**Task goal**.
Print the lines that run from the line with "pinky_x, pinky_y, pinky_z" to the line with "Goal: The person", keeping both end lines, exactly as they appear in the entries below, and nothing else.

====================

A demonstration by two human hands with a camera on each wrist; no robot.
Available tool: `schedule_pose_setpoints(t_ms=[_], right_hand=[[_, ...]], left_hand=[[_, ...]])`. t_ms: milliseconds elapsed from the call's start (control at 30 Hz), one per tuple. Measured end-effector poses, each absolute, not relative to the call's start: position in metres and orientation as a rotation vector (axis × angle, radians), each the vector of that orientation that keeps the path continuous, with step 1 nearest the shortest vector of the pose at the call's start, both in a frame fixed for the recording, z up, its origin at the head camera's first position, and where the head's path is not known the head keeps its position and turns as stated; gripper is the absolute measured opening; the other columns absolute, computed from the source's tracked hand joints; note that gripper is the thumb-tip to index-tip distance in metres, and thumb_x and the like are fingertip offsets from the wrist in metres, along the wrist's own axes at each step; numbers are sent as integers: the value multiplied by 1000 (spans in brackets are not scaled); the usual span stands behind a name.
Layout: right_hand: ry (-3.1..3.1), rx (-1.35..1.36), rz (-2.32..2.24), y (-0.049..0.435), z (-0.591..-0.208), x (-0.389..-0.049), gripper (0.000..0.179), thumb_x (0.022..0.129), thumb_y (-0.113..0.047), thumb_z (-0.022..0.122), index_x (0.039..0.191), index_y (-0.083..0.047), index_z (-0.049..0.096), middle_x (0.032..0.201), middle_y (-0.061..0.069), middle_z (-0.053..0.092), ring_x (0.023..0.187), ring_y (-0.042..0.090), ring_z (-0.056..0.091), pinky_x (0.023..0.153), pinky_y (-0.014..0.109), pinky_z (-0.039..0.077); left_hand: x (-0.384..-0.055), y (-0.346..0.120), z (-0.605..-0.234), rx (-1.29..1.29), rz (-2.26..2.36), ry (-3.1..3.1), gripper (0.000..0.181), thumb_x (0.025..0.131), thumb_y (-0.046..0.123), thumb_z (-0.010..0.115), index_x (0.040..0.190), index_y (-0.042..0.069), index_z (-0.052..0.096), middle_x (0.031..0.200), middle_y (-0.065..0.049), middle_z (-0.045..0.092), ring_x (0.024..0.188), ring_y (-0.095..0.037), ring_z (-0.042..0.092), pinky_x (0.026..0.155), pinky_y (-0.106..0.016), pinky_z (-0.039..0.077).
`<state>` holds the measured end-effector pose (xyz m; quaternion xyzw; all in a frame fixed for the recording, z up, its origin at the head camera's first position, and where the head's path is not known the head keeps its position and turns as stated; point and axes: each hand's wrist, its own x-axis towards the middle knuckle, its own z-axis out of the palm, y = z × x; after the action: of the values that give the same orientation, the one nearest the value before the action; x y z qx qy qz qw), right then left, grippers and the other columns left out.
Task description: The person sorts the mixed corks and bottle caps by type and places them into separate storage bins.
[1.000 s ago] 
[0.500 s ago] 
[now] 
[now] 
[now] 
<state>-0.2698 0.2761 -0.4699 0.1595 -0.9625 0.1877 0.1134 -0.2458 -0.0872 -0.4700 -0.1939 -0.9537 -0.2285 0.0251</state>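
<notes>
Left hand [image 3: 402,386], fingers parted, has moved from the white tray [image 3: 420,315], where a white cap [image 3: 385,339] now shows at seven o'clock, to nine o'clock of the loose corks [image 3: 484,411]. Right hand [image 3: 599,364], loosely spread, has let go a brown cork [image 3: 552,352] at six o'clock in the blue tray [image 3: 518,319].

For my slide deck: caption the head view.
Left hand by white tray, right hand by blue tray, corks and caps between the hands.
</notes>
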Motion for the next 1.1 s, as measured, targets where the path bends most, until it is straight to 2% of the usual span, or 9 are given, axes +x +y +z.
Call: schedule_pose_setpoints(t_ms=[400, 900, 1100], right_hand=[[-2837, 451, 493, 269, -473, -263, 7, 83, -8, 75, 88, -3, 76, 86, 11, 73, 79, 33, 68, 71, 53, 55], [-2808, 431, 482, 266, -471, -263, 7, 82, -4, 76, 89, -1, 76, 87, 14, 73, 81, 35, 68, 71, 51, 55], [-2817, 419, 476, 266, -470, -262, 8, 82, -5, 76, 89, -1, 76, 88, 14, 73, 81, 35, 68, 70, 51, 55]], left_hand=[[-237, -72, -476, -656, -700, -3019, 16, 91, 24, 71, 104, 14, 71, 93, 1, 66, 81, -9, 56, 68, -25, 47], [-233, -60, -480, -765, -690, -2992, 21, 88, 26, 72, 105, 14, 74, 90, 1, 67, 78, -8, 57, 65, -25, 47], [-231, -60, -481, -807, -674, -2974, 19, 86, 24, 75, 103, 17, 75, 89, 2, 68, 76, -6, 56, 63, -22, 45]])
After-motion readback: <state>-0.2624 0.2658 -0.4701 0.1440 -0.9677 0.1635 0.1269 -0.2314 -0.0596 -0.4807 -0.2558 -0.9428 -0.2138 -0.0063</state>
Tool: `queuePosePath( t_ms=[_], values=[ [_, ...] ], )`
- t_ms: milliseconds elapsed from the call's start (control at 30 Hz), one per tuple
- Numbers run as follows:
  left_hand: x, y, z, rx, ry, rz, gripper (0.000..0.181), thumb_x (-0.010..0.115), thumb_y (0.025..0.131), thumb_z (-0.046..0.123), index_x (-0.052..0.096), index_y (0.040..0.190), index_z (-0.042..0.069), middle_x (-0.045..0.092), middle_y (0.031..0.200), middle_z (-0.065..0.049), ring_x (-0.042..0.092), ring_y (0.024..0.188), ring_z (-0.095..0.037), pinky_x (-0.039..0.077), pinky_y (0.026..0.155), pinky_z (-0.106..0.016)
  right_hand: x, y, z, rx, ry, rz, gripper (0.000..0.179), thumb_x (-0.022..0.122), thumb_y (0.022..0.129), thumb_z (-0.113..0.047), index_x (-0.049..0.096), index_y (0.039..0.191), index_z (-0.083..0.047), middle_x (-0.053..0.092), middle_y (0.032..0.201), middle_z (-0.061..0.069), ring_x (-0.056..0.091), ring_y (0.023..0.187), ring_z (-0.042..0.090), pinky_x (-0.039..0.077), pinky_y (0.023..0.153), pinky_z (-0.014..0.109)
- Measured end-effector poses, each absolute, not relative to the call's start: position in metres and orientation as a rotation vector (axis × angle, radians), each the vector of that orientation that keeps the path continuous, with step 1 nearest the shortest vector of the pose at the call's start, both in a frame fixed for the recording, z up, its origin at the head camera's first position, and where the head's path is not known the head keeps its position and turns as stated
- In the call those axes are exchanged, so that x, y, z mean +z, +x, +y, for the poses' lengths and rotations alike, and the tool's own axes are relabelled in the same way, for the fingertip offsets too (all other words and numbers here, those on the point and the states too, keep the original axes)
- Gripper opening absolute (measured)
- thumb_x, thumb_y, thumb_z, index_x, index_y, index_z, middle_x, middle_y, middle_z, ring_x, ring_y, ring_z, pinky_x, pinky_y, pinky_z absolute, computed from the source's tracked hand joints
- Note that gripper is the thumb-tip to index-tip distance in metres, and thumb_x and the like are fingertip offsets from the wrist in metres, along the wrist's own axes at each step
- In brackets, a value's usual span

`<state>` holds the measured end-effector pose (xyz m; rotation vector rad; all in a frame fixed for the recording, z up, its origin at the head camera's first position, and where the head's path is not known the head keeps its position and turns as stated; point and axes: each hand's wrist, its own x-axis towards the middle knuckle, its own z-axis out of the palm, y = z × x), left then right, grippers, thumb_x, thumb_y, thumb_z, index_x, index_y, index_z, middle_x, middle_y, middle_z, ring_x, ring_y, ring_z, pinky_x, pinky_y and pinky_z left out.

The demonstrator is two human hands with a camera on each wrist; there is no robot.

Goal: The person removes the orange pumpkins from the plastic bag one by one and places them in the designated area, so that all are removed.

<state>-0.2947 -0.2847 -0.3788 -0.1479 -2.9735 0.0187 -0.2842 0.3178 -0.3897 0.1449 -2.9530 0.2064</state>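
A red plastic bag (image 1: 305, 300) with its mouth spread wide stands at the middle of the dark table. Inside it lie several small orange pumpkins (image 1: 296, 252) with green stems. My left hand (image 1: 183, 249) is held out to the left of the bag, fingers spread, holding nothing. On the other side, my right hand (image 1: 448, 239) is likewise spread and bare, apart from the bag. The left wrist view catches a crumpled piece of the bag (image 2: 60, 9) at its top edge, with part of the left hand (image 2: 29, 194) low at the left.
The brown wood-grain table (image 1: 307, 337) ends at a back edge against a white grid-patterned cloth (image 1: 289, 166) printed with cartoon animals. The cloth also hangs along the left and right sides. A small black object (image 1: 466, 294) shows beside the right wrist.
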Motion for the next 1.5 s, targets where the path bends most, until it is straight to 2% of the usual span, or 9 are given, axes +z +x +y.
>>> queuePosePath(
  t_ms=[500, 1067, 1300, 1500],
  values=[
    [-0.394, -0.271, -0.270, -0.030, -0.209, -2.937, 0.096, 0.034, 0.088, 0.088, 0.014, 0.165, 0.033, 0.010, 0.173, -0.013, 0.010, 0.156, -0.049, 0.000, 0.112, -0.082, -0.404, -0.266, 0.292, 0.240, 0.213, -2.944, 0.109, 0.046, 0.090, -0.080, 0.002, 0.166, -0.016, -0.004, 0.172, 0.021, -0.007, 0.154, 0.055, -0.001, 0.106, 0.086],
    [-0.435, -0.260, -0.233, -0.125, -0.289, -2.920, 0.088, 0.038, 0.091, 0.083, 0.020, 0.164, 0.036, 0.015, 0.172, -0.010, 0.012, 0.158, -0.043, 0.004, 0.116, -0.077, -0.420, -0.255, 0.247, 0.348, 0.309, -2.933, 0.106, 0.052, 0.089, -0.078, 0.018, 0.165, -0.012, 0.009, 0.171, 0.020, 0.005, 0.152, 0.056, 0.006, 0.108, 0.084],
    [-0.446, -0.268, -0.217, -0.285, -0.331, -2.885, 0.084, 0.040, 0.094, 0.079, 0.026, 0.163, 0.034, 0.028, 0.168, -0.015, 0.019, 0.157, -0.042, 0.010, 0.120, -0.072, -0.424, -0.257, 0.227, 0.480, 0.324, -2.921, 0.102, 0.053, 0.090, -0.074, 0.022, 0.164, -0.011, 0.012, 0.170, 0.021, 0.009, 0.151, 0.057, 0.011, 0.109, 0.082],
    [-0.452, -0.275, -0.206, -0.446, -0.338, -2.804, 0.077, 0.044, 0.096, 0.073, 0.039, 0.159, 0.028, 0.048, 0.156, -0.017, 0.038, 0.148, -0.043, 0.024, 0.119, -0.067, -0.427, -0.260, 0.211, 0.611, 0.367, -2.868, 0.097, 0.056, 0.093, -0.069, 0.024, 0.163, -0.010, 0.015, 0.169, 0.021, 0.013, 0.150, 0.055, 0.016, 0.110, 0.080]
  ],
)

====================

**Expected answer**.
- thumb_x, thumb_y, thumb_z, index_x, index_y, index_z, middle_x, middle_y, middle_z, ring_x, ring_y, ring_z, pinky_x, pinky_y, pinky_z absolute, computed from the source's tracked hand joints
- Note that gripper is the thumb-tip to index-tip distance in metres, and thumb_x and the like are fingertip offsets from the wrist in metres, along the wrist's own axes at each step
- In brackets, a value's usual span

`<state>` holds the measured end-effector pose (xyz m; rotation vector rad; all in a frame fixed for the recording, z up, its origin at the head camera's first position, and where the head's path is not known the head keeps its position and turns as stated; point and axes: each hand's wrist, its own x-axis towards the middle knuckle, its own z-axis out of the palm, y = z × x), left then right, grippers, thumb_x, thumb_y, thumb_z, index_x, index_y, index_z, middle_x, middle_y, middle_z, ring_x, ring_y, ring_z, pinky_x, pinky_y and pinky_z left out.

The demonstrator is two human hands with a camera on each wrist; there is no robot.

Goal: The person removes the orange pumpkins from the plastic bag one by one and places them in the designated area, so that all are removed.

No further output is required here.